_WHAT YOU ARE ASKED TO DO_. When you repeat the listing below, keep every word exactly and leave out each picture.
── INFORMATION PROVIDED ──
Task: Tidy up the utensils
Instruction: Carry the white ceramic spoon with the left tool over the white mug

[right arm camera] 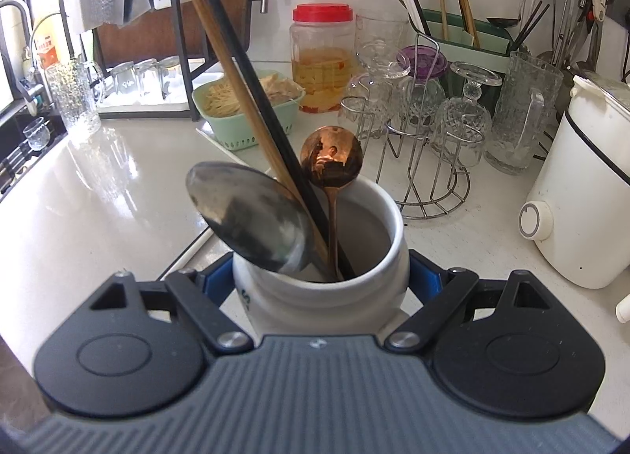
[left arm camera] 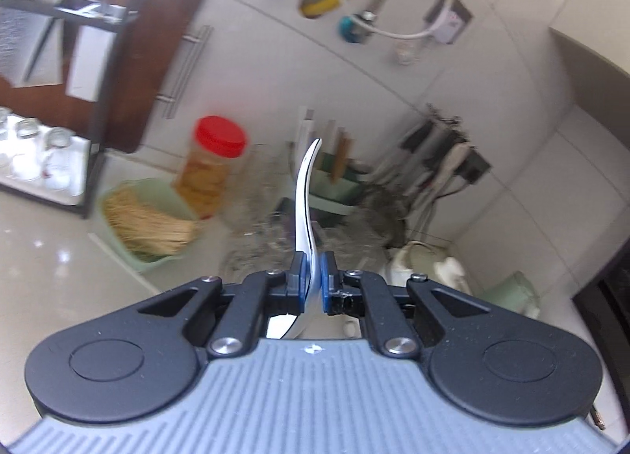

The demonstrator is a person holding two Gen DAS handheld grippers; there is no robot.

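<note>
My left gripper is shut on a white spoon, seen edge-on, its handle pointing away and up above the counter. My right gripper is shut on a white ceramic utensil holder, gripping its sides. In the holder stand a large steel spoon, a copper spoon, a wooden chopstick and a black chopstick.
On the counter stand a green basket of noodles, a red-lidded jar, a wire rack of glasses, a glass pitcher and a white kettle. A sink lies at far left.
</note>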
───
_SOLUTION TO THIS EXERCISE_.
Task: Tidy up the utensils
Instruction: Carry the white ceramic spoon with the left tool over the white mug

[right arm camera] 
[left arm camera] 

The demonstrator is a person holding two Gen DAS handheld grippers; there is no robot.

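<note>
My left gripper is shut on a white spoon, seen edge-on, its handle pointing away and up above the counter. My right gripper is shut on a white ceramic utensil holder, gripping its sides. In the holder stand a large steel spoon, a copper spoon, a wooden chopstick and a black chopstick.
On the counter stand a green basket of noodles, a red-lidded jar, a wire rack of glasses, a glass pitcher and a white kettle. A sink lies at far left.
</note>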

Further output is not needed for this exercise.